Advanced Metrics Aggregation and You

There are certain types of metrics aggregation that can’t easily be accomplished by using only gmond and gmetric submission. The most notable of these instances are “derivative” values and “counters.” These require collection and aggregation over time, in the case of derivative values, and are less than optimally collected using counters.

It is worth pointing out, at this point in this text, that Ganglia does have a way of dealing with some derivative values. Metrics submitted using a “positive” slope generate RRDs that are created as COUNTERs; however, this mechanism is not ideal for situations involving incrementing values that submit on each iteration (i.e., Apache httpd page serving counts without log-scraping).

One of the solutions for dealing with counter values is statsd. It was created by the nice folks at Etsy. It is written in Node.js, though there are quite a few ports and clones available. Table A-6 lists some of these that are available at the time of writing.

Table A-6. statsd implementations
SoftwareLanguageDescription
statsdNode.jshttps://github.com/etsy/statsd. It should be noted that the original statsd implementation does not have Ganglia/gmetric submission support without an additional module, which is available here.
statsd-goGohttps://github.com/jbuchbinder/statsd-go. This implementation is a fork of the gographite port of statsd, which did not have Ganglia/gmetric submission support at the time of writing.
py-statsdPythonhttps://github.com/sivy/py-statsd
Ruby statsdRubyhttps://github.com/fetep/ruby-statsdserver
 Chttps://github.com/jbuchbinder/statsd-c

The protocol for statsd is relatively simple, and most of the statsd servers come with an example client for submitting statsd.
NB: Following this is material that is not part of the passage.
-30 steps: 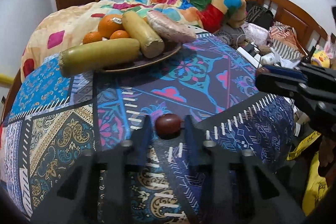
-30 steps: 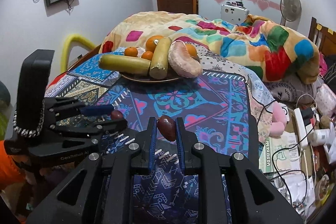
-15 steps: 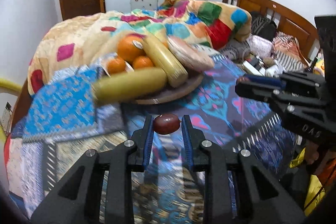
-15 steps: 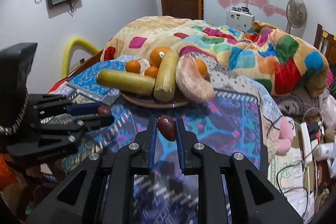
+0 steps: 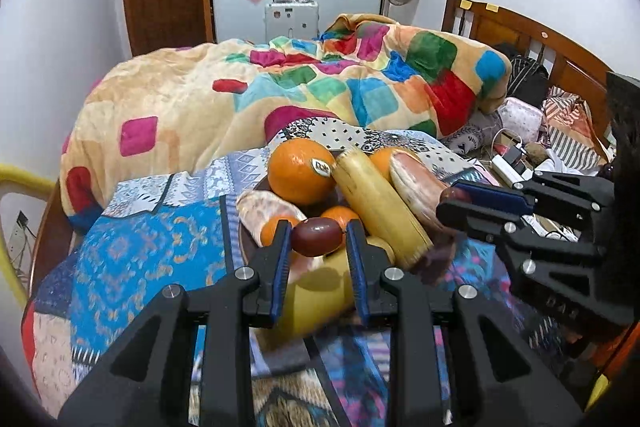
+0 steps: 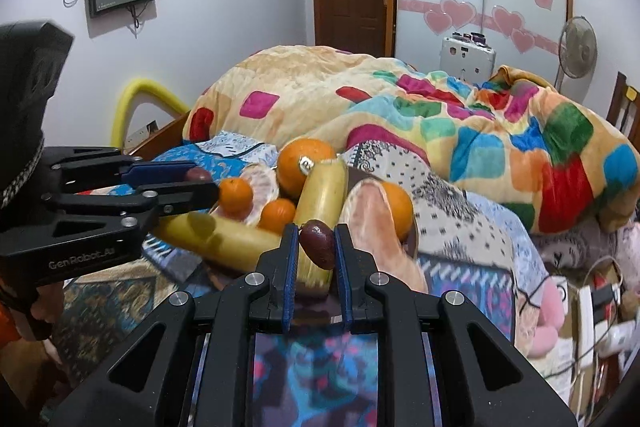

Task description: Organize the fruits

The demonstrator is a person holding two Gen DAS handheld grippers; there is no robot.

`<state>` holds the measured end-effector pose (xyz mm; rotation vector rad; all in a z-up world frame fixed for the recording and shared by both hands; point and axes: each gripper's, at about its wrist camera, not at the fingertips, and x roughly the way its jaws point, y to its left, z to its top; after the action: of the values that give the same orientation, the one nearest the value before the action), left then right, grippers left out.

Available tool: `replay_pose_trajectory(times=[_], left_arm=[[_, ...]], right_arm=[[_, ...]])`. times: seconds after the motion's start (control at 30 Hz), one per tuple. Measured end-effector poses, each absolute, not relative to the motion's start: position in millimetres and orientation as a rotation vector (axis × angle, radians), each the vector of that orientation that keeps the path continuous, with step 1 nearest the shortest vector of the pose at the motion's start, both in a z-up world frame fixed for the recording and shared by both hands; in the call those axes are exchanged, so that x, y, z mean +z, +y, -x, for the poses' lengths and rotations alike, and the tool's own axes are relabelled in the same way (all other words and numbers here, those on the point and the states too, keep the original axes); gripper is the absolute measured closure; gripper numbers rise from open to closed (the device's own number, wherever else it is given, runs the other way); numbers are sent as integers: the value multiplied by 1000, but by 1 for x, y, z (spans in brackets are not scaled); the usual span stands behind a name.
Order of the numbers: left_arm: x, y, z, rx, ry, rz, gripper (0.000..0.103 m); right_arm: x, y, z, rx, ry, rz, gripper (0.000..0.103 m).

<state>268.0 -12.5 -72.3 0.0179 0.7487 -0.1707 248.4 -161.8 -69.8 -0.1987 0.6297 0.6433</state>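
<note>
Fingers (image 5: 282,259) of left gripper (image 5: 316,251) clamp dark plum (image 5: 317,236) sideways; right gripper (image 6: 316,251) clamps second plum (image 6: 318,244) upright. Fruit plate (image 5: 245,239) just ahead, below both; left nearer.

My surface (image 5: 132,247) is draped in a bright patchwork cloth of blue, red and purple panels. A dark round plate (image 6: 412,233) sits directly on it, heaped with fruit. Past its far edge the bed (image 5: 532,39) carries a rumpled quilt (image 6: 460,115) of coloured squares.
</note>
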Motion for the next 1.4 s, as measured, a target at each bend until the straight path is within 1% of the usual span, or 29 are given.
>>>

In addition, there is another piece of software called VDED, which can be used to track ever-increasing values.

Configuring statsd

Most statsd instances are fairly similar to configure for submitting metrics to Ganglia. The important considerations should be how that data is represented in your Ganglia instance. For example, statsd and its clones don’t have any particular notion of “host,” so each statsd instance is tied to submitting metrics that will be associated with a specific Ganglia host.

statsd

The original statsd instance requires the additional Ganglia NPM module to be installed, using npm install statsd-ganglia-backend. It can then be configured by adding statsd-ganglia-backend to the array of backends and configuring the Ganglia config key in your statsd configuration file:

{
  ganglia: {
      host: "127.0.0.1"              // hostname/IP of gmond instance
    , port: 8649                     // port of gmond instance
    , spoof: "10.0.0.1:myhost.mynet" // ganglia spoof string
    , useHost: 'myhost.mynet"        // hostname to present to ganglia
  }
}
          

statsd-c

statsd-c can be configured to submit values to Ganglia by specifying:

-G (ganglia host) -g (ganglia port) -S (spoof string)
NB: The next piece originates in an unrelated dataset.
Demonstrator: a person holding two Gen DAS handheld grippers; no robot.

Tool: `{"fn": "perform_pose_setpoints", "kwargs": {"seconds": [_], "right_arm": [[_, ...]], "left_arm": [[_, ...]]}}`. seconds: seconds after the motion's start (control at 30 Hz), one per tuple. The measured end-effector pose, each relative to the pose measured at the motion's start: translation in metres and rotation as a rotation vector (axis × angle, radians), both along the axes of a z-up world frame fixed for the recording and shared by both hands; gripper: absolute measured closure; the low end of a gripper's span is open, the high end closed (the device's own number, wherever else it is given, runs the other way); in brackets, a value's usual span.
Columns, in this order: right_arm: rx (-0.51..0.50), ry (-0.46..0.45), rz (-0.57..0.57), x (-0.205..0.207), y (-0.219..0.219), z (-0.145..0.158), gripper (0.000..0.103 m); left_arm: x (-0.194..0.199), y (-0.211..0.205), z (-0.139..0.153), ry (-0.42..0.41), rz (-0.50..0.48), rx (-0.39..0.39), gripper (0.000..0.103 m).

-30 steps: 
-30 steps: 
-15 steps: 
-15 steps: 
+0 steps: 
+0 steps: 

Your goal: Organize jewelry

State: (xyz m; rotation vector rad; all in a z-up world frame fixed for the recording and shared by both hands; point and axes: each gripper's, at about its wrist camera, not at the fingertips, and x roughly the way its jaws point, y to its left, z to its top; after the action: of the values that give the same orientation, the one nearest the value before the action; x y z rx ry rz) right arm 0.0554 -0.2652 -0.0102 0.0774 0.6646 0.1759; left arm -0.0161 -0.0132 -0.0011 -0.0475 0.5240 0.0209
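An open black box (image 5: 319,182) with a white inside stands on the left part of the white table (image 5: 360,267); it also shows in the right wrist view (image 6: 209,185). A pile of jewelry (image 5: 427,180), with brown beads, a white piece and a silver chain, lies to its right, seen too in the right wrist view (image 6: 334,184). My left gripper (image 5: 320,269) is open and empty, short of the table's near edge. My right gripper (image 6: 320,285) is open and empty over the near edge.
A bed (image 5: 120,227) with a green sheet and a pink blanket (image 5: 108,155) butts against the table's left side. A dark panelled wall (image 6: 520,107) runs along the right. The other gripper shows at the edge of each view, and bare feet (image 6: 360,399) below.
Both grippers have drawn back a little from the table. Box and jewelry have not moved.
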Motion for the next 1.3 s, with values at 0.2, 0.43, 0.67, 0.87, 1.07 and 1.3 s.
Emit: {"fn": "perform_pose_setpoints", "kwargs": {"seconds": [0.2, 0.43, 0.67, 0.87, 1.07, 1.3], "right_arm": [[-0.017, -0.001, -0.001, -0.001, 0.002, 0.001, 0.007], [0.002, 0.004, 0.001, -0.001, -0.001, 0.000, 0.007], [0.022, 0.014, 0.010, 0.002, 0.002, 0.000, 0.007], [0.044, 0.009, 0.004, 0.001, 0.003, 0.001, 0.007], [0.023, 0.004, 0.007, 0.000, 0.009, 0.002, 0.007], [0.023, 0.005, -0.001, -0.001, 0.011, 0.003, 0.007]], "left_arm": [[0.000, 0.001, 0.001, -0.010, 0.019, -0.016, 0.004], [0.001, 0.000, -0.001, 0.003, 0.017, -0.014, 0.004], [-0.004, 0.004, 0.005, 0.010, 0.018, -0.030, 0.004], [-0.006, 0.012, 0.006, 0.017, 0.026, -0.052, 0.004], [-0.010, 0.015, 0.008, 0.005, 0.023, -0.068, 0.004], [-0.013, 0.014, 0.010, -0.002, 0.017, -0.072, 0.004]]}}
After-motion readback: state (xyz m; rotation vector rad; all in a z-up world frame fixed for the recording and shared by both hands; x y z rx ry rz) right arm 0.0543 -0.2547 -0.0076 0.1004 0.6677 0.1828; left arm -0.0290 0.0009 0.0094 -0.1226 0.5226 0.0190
as part of the starting command line for statsd-c.

py-statsd

py-statsd can be configured to submit values to Ganglia by specifying:

--transport="ganglia" --ganglia_host="localhost" --ganglia_port=8649
--ganglia_spoof_host="statd:statd"

as part of the starting command line for py-statsd.

Configuring VDED

VDED has some of the same constraints as statsd, except that it is not constrained to submit all values as if they belonged to a single host. The optional “spoof” parameter for submitting metrics to VDED allows different spoof arguments to be associated with different tracked metrics. It is a good idea to remember that VDED aggregation is limited to the cluster of which the receiving gmond instance is a member.

The command-line arguments for VDED, which are managed in /etc/vded/config on RHEL installations, is configured using the following switches:

--ghost=(ganglia host) --gport=(ganglia port) --gspoof=(default spoof)

rrdcached

rrdcached is a high-performance RRD caching daemon, which allows a larger number of RRD files to be maintained by a gmetad instance without the higher IO load associated with reading/writing those files to and from disk. It can be controlled via a command socket and is distributed with the standard RRDtool packages for most Linux distributions.
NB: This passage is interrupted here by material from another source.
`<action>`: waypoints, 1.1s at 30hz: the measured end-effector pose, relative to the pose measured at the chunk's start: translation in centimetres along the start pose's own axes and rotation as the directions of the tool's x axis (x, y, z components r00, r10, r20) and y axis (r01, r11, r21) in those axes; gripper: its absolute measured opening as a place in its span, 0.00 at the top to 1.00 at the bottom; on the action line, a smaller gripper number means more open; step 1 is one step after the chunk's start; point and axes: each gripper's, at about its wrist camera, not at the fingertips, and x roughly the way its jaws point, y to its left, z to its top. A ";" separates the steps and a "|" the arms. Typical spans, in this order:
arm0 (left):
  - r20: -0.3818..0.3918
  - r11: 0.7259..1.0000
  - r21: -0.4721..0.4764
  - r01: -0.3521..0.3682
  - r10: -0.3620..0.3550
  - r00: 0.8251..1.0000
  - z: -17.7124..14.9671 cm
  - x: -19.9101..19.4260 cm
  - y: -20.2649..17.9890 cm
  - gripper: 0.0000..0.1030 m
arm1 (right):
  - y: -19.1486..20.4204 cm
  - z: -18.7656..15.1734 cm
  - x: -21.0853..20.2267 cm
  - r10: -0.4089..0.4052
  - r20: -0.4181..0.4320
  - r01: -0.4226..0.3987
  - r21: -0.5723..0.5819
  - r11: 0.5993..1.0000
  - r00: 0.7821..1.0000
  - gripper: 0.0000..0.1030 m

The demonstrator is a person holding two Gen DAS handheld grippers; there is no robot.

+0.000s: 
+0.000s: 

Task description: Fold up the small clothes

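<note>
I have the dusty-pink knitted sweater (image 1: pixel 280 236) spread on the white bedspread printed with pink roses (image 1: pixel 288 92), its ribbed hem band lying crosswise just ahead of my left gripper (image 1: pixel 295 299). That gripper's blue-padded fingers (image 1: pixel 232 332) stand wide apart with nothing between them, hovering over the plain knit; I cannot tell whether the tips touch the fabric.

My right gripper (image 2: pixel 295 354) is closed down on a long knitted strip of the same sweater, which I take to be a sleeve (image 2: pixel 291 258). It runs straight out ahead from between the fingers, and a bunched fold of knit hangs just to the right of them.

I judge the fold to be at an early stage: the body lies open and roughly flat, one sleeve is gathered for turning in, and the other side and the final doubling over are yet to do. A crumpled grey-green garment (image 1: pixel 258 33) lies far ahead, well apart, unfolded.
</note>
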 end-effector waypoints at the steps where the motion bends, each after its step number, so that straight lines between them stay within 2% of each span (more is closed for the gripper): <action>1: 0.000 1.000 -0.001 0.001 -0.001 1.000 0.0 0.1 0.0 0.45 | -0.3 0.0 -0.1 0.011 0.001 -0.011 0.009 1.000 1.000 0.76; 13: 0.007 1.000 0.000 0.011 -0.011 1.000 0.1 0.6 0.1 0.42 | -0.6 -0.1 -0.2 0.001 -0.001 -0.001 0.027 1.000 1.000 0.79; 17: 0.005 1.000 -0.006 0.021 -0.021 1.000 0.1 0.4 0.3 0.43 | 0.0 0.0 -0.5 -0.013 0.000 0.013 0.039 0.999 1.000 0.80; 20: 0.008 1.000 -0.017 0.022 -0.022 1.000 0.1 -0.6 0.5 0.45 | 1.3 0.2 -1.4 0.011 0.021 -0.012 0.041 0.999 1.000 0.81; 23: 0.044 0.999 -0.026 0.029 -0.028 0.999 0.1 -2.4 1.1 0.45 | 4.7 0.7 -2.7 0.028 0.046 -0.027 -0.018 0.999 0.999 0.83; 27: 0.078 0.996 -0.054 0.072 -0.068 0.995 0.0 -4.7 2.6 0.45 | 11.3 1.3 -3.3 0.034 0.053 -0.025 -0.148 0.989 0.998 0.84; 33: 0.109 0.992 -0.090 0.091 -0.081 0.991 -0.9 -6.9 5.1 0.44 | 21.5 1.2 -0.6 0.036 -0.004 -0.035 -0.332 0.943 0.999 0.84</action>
Note that rrdcached may be unnecessary if you’re using a ramdisk to store your RRD files.

Installing

The rrdcached package can be installed on Debian-based distributions (Debian, Ubuntu, Linux, Mint, etc.) by using apt:

 $ sudo apt-get -y install rrdcached

For Red Hat/RHEL-based distributions (Red Hat/RHEL, Fedora, CentOS, etc.), rrdcached can be installed via the rrdtool package, which was probably installed already for gmetad to function properly:

 $ sudo yum install -y rrdtool

Configuring gmetad for rrdcached

gmetad can be configured to use rrdcached by setting the RRDCACHED_ADDRESS variable in the configuration file included by gmetad’s init script. For Red Hat distributions, this is /etc/sysconfig/gmetad, and for Debian distributions, it is /etc/default/gmetad. For local sockets, the format unix:/PATH/TO/SOCKET should be used to specify the address parameter.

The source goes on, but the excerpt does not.